Este artigo expõe a dimensão atual do desmatamento no bioma da Mata Atlântica, assim como o modus operandi da principal iniciativa das autoridades ambientais e de segurança pública para contê-lo (a "operação mata atlântica em pé") e as alternativas jurídica de defesa que existem ao alcance dos infratores/acusados, em especial no estado do Paraná.

Em 2019, o desmatamento contribuiu com 44% do total das emissões de gases do efeito estufa brasileiras, algo em torno um bilhão de toneladas, segundo o Observatório do Clima. Historicamente, esta foi a principal fonte de emissões brasileira e, não é por outro motivo que o Brasil assumiu no Acordo de Paris de 2015 a meta de controlar o desmatamento para a reduzir em 37% as suas emissões até 2025.

No entanto, ao invés de diminuir, o desmatamento no Brasil vem aumentando de forma dramática, em especial no bioma da Mata Atlântica, que abrange 19 estados da federação (cerca de 15% do território nacional), onde vive mais de 70% da população brasileira. O Atlas dos Remanescentes Florestais da Mata Atlântica, elaborado anualmente pela Fundação SOS Mata Atlântica em parceria com o Inpe, registrou que entre 2020 e 2021 foram desmatados 21.642 hectares da Mata Atlântica, um aumento de 66% em relação aos dados registrados entre 2019 e 2020 (13.053 hectares) e, pior, um resultado 90% maior que o verificado entre 2017 e 2018, quando se atingiu o menor índice da história no desmatamento deste bioma (11.399 hectares).

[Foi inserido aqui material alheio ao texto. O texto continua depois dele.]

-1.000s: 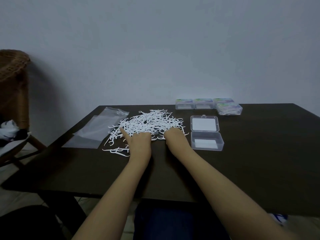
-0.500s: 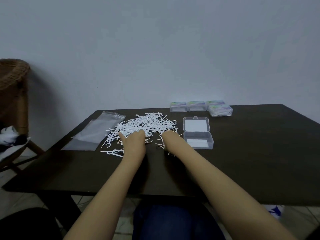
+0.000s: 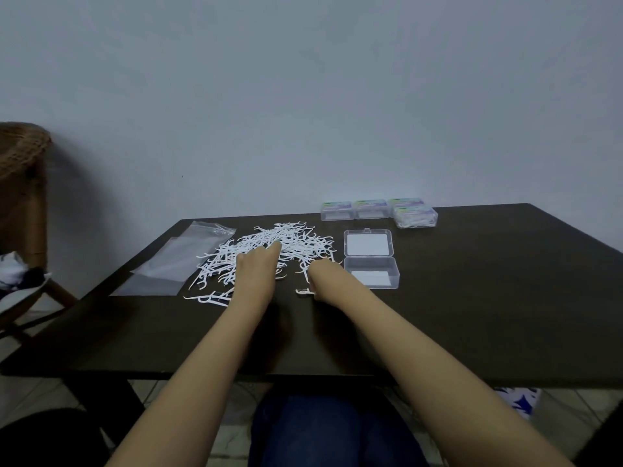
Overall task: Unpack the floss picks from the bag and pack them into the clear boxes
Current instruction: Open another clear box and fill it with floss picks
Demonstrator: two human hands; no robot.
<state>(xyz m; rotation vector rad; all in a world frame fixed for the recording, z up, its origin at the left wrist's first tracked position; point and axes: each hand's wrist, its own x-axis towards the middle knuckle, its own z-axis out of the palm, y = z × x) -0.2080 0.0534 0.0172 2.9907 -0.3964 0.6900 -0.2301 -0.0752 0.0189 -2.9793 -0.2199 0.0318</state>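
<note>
Dark table (image 3: 472, 298), bare wall (image 3: 303, 96): floss picks (image 3: 293, 239) heaped left of lidded-back clear box (image 3: 371, 264), pointing every way. Left hand (image 3: 258, 269) outstretched on heap; right hand (image 3: 323, 274) at its edge, fingers hidden, grip unclear.

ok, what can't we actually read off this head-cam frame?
Head view, all of it:
- Right hand: fingers hidden behind its own back; whether it pinches any floss picks cannot be told.
- Left hand: fingertips lost among the pile.
- Closed boxes at the far edge: label print too small, contents blurred.
- Wicker chair: cut off by the left edge.
- Blue-white item under the table: mostly hidden by the tabletop.
</note>
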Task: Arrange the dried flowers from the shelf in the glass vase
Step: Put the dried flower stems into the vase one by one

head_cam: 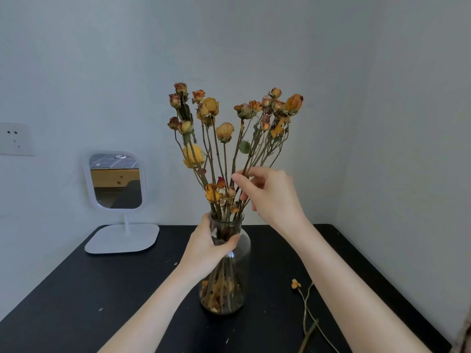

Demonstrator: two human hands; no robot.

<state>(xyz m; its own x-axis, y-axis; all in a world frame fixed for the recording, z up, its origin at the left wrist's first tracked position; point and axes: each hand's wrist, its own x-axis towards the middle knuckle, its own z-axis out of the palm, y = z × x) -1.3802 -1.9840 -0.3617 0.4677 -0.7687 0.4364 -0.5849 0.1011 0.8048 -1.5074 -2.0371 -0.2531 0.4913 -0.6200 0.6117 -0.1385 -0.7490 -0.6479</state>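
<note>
A clear glass vase [238,273] stands upright on the black table [107,296], holding a spread bunch of dried yellow and orange roses [224,131]. Loose petals lie in its bottom. My left hand [206,248] wraps the vase's neck and shoulder from the left. My right hand [270,194] is above the rim on the right, thumb and fingers pinching several stems of the right-hand cluster. One loose dried flower stem [304,307] lies on the table to the right of the vase.
A white standing mirror [116,182] sits at the table's back left, near the wall. A wall socket [14,138] is at far left. Small petal crumbs dot the tabletop. Walls close in behind and to the right.
</note>
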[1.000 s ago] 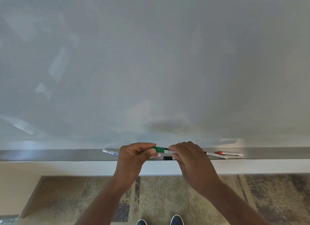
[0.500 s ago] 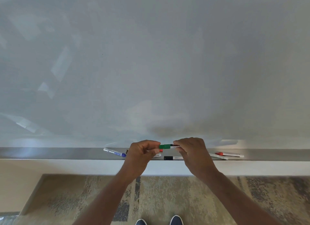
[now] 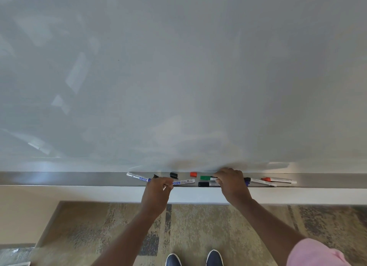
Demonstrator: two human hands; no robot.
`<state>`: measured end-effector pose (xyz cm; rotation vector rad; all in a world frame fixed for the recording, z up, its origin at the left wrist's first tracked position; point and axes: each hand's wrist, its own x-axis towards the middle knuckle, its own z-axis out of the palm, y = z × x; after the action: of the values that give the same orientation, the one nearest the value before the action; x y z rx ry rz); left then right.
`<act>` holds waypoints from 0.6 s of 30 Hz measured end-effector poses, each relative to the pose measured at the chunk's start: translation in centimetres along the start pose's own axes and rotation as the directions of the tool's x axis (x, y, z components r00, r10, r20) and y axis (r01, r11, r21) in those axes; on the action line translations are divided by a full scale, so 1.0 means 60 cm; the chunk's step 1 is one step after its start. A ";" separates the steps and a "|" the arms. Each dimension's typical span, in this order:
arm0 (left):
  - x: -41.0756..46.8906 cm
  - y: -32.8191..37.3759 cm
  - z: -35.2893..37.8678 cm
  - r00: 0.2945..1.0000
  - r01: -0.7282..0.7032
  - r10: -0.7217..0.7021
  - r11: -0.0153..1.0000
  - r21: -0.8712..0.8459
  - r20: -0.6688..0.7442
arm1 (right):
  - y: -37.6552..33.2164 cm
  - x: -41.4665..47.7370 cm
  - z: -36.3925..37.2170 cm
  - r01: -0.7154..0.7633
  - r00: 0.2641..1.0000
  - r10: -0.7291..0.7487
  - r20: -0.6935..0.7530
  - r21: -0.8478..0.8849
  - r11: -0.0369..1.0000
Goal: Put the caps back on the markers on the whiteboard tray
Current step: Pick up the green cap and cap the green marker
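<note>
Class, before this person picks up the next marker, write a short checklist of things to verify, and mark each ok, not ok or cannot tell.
1. Green marker capped and lying on the tray: ok.
2. Loose black cap within reach: ok.
3. Loose red cap within reach: ok.
4. Left hand on the next marker: ok.
5. Right hand empty: cannot tell.
6. Which marker each loose cap fits: cannot tell.

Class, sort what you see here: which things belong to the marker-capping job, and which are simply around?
Job: markers on the tray, such as the green-capped marker; loose black cap; loose red cap; left hand; right hand.
Around: whiteboard; carpet; shoes.
</note>
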<state>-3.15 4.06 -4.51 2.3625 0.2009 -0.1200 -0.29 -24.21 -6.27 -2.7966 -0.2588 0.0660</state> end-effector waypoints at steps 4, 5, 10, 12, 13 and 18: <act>-0.008 -0.013 0.009 1.000 0.020 -0.019 1.000 0.017 -0.003 | 0.009 0.009 0.004 -0.008 1.000 0.008 0.020 -0.025 1.000; -0.009 -0.016 0.010 1.000 0.025 -0.025 0.999 0.022 -0.002 | 0.010 0.011 0.004 -0.005 1.000 0.006 0.029 -0.043 0.999; -0.011 -0.021 0.018 0.999 0.044 -0.044 0.997 0.058 -0.001 | 0.013 0.011 0.011 -0.010 0.998 0.019 0.057 -0.141 0.990; -0.014 -0.022 0.022 0.999 0.043 -0.043 0.997 0.058 -0.002 | 0.011 0.011 0.013 -0.015 0.998 0.025 0.059 -0.171 0.985; -0.015 -0.022 0.024 0.999 0.040 -0.040 0.997 0.060 0.001 | 0.010 0.011 0.014 -0.014 0.998 0.023 0.051 -0.176 0.984; -0.025 -0.027 0.034 0.999 0.029 -0.032 0.995 0.091 0.025 | 0.010 0.008 0.019 -0.005 0.999 0.014 0.044 -0.201 0.980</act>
<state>-5.00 3.61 -6.88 2.4473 0.2234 -0.1779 0.22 -24.31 -7.52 -2.9997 -0.2769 0.1107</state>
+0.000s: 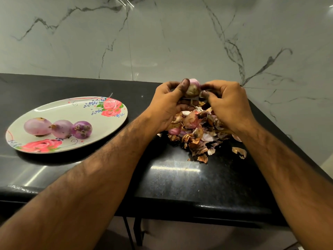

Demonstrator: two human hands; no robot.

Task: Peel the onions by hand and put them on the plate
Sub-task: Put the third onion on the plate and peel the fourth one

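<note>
While the left hand grips an onion above the peel pile near the counter's right edge, the right hand pinches its skin. Three peeled onions sit on the flowered plate toward the left end.

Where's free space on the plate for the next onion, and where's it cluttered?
The plate is bare across its far half, between the three peeled onions near its front left and the rose print at its far rim. The black counter is bare at the front, between the forearms. It is crowded under both hands, where the peel pile spreads.
</note>
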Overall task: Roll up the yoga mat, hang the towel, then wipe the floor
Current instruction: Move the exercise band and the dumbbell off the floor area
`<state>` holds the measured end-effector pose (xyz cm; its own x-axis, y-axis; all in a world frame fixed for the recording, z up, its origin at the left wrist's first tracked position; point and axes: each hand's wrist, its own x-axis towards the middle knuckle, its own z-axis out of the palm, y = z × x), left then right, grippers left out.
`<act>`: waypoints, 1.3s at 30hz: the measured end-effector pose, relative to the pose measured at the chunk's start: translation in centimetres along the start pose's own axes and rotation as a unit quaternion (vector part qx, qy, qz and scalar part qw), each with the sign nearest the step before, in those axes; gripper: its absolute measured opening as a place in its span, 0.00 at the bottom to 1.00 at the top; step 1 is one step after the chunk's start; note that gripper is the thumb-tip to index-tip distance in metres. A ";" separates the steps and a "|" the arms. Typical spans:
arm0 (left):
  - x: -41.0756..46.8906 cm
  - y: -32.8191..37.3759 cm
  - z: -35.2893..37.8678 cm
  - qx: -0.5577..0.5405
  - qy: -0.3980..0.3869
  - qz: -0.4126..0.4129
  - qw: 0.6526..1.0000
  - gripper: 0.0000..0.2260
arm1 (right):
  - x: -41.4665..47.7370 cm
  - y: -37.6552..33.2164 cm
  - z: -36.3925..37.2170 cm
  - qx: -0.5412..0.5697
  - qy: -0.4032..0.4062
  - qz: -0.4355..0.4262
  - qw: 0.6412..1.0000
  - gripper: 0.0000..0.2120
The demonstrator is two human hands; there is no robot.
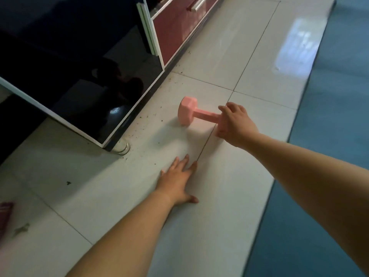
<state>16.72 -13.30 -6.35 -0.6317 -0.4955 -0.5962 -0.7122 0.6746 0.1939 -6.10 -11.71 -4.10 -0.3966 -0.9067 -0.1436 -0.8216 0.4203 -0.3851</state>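
The blue yoga mat (331, 140) lies flat on the floor along the right side. A pink dumbbell (191, 113) rests on the white tiled floor (103, 188) left of the mat. My right hand (233, 122) reaches over the dumbbell's right end and grips it, hiding that end. My left hand (177, 180) lies flat on a tile nearer to me, fingers straight and spread, holding nothing. No towel is plainly visible.
A glossy black cabinet (83, 80) on a short metal foot (122, 147) stands at the left, with a pink drawer front (175, 27) behind it. Dark crumbs (143, 120) dot the floor along the cabinet. A dark red striped item (5, 214) shows at the left edge.
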 end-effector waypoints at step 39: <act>-7.0 1.7 -2.9 0.040 0.069 0.152 0.985 0.34 | -22.5 0.9 2.1 0.025 -0.081 -0.052 0.995 0.35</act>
<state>19.07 -10.30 0.41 -0.8514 -0.3302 -0.4076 -0.4609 0.8418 0.2808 2.98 8.98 -3.13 -0.2353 -0.9409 -0.2434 -0.8318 0.3245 -0.4503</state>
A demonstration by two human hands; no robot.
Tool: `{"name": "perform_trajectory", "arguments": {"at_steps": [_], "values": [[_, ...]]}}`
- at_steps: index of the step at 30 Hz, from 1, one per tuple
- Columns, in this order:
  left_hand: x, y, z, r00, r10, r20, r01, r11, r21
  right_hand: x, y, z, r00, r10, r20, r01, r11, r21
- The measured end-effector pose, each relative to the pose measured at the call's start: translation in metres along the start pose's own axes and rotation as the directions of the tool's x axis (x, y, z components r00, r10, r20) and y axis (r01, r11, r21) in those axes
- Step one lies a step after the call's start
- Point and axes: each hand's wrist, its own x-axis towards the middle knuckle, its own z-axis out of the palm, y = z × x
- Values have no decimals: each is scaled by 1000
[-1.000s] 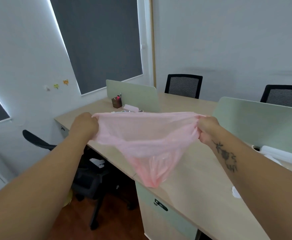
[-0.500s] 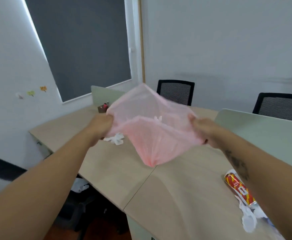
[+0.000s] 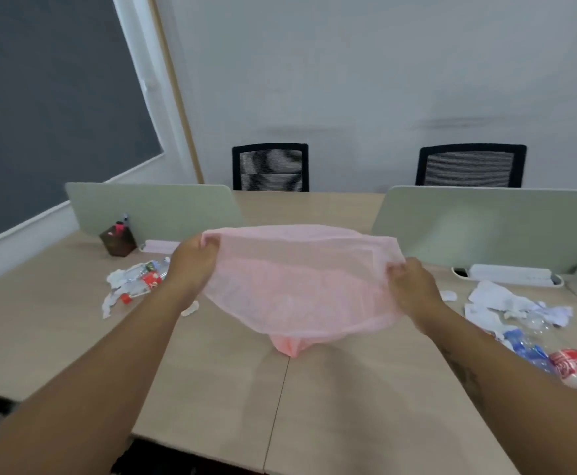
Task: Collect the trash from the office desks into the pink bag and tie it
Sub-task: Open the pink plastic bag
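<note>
At the far left, a dark blind (image 3: pixel 50 108) fills the window. Below it the desk (image 3: pixel 211 389) runs the whole width, pale wood, with a seam down its middle. A green divider (image 3: pixel 153 207) stands on the left half; a brown pen cup (image 3: pixel 118 240) sits just in front of it, with a pink pad (image 3: pixel 162 246) beside the cup. Nearer the camera lies the left trash pile (image 3: pixel 132 282) — crumpled white paper and a crushed clear bottle with a red label.

The left hand (image 3: pixel 191 265) is closed on the left edge of the bag (image 3: pixel 297 289), fingers curled round the gathered rim. The bag is pink, thin, half see-through; it hangs in the air over the middle of the desk, mouth stretched wide between the two hands, its bunched bottom tip touching or almost touching the desk at the seam. The right hand (image 3: pixel 413 289) pinches the right edge of the rim, fingers shut on the plastic.

Behind, two black mesh chairs (image 3: pixel 270 168) stand against the wall. A second divider (image 3: pixel 492 224) stands on the right half, with a white power strip (image 3: pixel 509 274) at its foot. The right trash pile (image 3: pixel 513 306) lies near the right forearm — white paper, a crushed bottle with a blue label, and a red-labelled cola bottle (image 3: pixel 575 368) at the edge of view.
</note>
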Motion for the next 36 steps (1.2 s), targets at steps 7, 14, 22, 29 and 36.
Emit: {"name": "perform_trajectory", "arguments": {"at_steps": [7, 14, 22, 29, 36], "values": [[15, 28, 15, 917, 320, 239, -330, 944, 0, -12, -48, 20, 892, -450, -45, 359, 766, -533], [23, 27, 10, 904, 340, 260, -381, 916, 125, 12, -63, 16, 880, -474, -8, 437, 818, -374], [8, -41, 56, 941, -277, 197, 290, 956, -43, 44, -34, 3, 987, -154, -45, 157, 986, 62], [11, 56, 49, 948, 83, -307, -121, 987, -106, 59, -27, -39, 928, -187, -321, 234, 966, 113], [-19, 32, 90, 936, 270, -225, -248, 961, 122, 63, 39, -58, 937, -183, -297, 196, 980, 16]]}}
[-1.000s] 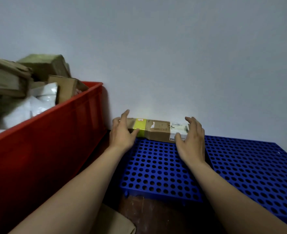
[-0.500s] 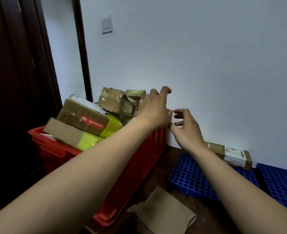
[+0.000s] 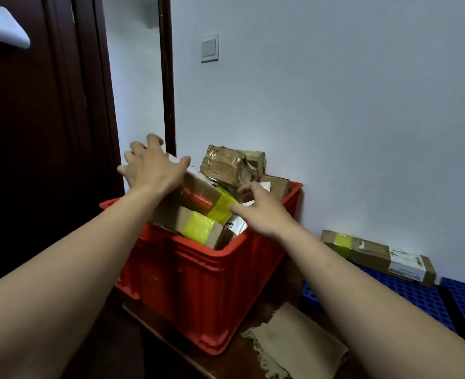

O Paraná, por sua vez, foi a unidade da federação que sofreu o maior desmatamento em 2022: 11.929,94 hectares em 1.296 polígonos de áreas identificadas, um aumento de 45% em relação ao ano de 2021, quando se registrou 8.189 hectares, em 649 polígonos de área.

É nesse contexto dramático que vem ocorrendo, ano a ano, a "operação mata atlântica em pé" conduzida pelos órgãos ambientais e pelas autoridades de segurança pública, tanto federais, quanto estaduais.

E a metodologia adotada para a identificação da materialidade e da autoria das infrações engloba a utilização de sistemas de monitoramento via satélite, cujas informações são cruzadas com os bancos de dados oficiais existentes nas mais diversas plataformas, segundo o que permite a Portaria MJ-SP nº 535/2020, que instituiu o Programa Brasil Mais do Ministério da Justiça e Segurança Pública e promove a aplicação de geotecnologia em apoio às funções de segurança pública, com a disponibilização e integração de ferramentas tecnológicas.

Dentre estas, a plataforma do MAPBiomas Alerta é uma rede colaborativa, formada por várias entidades e que produz um sistema de validação e refinamento de alertas de desmatamento com imagens de alta resolução, cujos alertas e respectivos laudos de desmatamento são produzidos a partir da análise e classificação supervisionada de imagens de satélites da constelação PlanetScope, com o uso de algoritmos de aprendizagem de máquina e processamento dos dados em nuvem.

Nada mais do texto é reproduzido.